Most dogs will really, really, really love a tree in the house. From their point of view, you’ve just given them a very sparkly – and very amazing – new sniff post, wee stop – and climbing frame. 

Which means that waggy tails, inquisitive noses and the call of nature can run riot. 

No one wants a festive period spent clearing up ‘accidents’, losing favourite ornaments, or having to hide presents until the big day itself, so here are our tips on how to get your dog used to the tree. ‘Tis the season to be Jolly, not to feel like The Grinch Who Stole Christmas.

Family by the tree

But what do they mean in terms of potential hazards to your dog (and your home)? 

Is there such a thing as a dog-friendly tree?
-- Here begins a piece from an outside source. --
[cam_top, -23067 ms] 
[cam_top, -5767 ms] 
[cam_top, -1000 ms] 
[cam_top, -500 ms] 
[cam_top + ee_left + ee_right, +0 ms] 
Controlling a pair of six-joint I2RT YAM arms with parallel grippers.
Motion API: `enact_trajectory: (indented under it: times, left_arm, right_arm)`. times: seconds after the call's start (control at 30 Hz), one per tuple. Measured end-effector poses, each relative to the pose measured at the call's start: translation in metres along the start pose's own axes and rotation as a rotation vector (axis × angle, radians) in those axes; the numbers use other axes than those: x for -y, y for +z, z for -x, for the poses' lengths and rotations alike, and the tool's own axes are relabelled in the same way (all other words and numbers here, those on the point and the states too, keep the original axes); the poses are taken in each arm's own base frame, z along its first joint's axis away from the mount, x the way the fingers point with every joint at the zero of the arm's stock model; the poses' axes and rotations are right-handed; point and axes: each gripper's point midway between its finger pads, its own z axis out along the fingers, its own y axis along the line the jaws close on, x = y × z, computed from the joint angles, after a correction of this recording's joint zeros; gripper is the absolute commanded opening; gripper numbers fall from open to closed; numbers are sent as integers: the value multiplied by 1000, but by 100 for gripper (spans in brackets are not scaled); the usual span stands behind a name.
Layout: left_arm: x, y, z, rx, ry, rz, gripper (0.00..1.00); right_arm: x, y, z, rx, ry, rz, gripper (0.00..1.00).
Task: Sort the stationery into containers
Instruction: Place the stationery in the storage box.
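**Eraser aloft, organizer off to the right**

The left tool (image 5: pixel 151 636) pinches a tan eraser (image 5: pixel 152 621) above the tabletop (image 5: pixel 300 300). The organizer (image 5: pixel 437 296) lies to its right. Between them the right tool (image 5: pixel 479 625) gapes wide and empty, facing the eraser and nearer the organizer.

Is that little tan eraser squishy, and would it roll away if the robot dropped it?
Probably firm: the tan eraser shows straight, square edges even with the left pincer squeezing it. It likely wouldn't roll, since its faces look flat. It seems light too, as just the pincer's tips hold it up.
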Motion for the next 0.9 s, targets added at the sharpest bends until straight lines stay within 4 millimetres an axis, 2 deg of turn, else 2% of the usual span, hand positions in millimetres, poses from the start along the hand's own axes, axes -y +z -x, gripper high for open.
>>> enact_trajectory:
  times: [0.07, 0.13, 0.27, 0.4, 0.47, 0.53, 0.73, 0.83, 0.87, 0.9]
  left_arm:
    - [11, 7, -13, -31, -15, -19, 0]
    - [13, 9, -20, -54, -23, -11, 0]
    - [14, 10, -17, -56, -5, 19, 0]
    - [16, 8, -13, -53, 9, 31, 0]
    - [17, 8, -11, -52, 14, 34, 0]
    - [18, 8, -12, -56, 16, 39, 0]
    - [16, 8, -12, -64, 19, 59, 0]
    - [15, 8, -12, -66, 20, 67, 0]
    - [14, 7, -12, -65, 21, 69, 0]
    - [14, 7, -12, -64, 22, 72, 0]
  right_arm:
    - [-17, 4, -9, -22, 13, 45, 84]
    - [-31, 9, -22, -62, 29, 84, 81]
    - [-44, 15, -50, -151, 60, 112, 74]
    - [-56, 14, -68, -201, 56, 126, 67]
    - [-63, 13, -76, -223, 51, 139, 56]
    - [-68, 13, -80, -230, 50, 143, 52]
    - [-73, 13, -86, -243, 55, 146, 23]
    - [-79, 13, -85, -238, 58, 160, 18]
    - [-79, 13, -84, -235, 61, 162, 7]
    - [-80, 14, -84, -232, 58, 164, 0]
Let’s get them used to their presence in the house. 

  1. Close the door

The best way is to avoid unsupervised contact with the tree, so when you’re not in the room where the tree is, make sure your dog can’t get to it, either.

  1. Wrap the tree

To avoid any puddles, wrap the base of the tree in paper, and spray an artificial scent around the roots to put them off. Dogs aren’t interested in Febreeze (or Chanel No. 5). Also, liquid plus electricity is a big no-no.

  1. No tree water

To keep Christmas trees alive, the trunks are often treated with all manner of artificial things that will be harmful to your dog if ingested. Don’t let them lap the water that you pop in the base of your tree.

  1. Clear up needles

It’s going to happen when you bring a real tree in your house, but dropped needles hurt if they get stuck into paws (and feet).
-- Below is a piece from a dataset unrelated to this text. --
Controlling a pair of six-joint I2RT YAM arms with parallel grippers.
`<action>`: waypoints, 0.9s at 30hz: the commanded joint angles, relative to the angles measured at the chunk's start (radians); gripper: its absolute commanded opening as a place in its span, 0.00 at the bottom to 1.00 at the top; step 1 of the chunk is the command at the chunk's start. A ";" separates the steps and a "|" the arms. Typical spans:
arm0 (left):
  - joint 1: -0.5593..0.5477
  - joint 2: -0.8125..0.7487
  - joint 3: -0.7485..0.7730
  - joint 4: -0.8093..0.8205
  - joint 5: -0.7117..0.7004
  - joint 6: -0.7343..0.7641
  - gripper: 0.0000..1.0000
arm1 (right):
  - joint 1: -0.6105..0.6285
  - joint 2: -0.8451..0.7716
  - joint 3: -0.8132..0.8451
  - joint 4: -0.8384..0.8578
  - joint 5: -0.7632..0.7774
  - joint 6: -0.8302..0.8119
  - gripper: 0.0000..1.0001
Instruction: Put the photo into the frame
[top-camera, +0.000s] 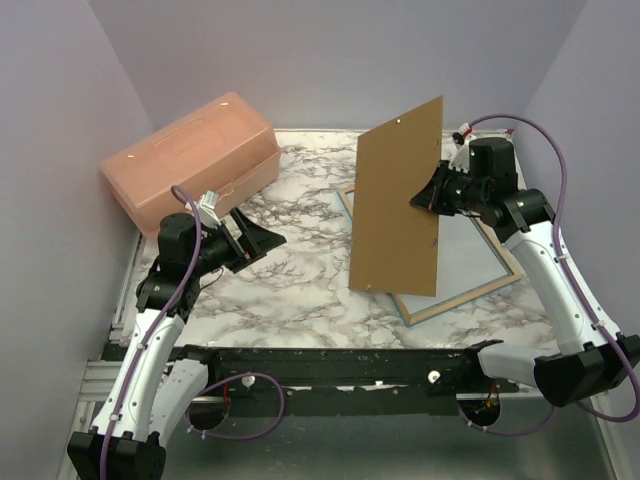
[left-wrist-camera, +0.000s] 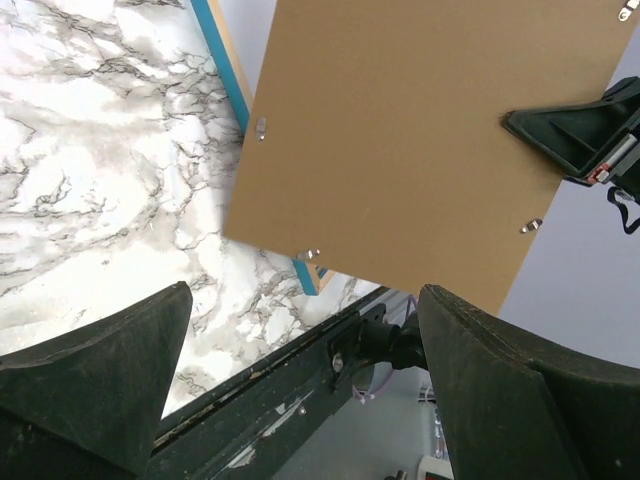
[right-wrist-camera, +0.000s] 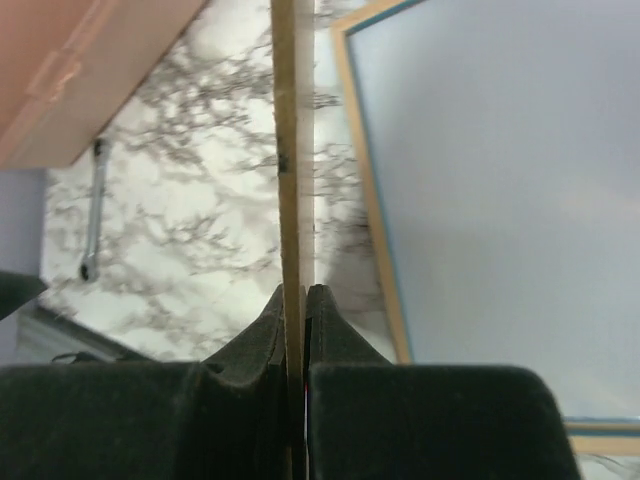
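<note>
My right gripper (top-camera: 425, 197) is shut on the right edge of the plain brown backing board (top-camera: 398, 200) and holds it upright above the table. The right wrist view shows the board (right-wrist-camera: 285, 150) edge-on between my closed fingers (right-wrist-camera: 330, 330), with a thin white strip along it; I cannot tell what it is. The frame (top-camera: 460, 297) lies flat under and right of the board, pale wood up, with a blue edge (left-wrist-camera: 225, 60). Its pane (right-wrist-camera: 500, 200) looks grey. The photo does not show in any view. My left gripper (top-camera: 265, 240) is open and empty, left of the board (left-wrist-camera: 420, 150).
A pink lidded plastic bin (top-camera: 190, 160) stands at the back left. A small metal tool (right-wrist-camera: 93, 210) lies on the marble table (top-camera: 290, 290) near it. A black rail (top-camera: 340, 365) runs along the near edge. Lavender walls close in on three sides.
</note>
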 joint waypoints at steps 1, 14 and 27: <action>-0.008 0.019 -0.004 0.012 -0.004 0.011 0.98 | -0.002 -0.033 0.058 -0.038 0.270 -0.056 0.00; -0.112 0.118 0.022 0.030 -0.029 0.012 0.98 | -0.002 -0.082 0.136 -0.045 0.512 -0.046 0.00; -0.288 0.302 0.154 -0.040 -0.098 0.059 0.98 | -0.002 -0.078 0.066 -0.047 0.457 -0.048 0.00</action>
  1. Introduce slowly, reward good behaviour

You don’t have to shout, but be firm with a no or stop command if their natural curiosity looks like it’s taking a turn. Remember to reward good behaviour, especially when they don’t take any notice of the tree.

  1. Watch the decorations

If you have to have a chocolate bauble, put any chocolate-wrapped ones up very high. Their packaging is inviting, and the chocolate within is hazardous to dogs. The same applies to breakable decorations like glass baubles that can smash and damage paw pads. 

If you think your dog has eaten an ornament, take them to your vet immediately.

If all else fails, you can invest in a tree guard. Or forgo the real tree and fake it. It might not be as traditional, but long-trunked pet safe trees are great for keeping trees upright, your sanity in check and your dog extra safe.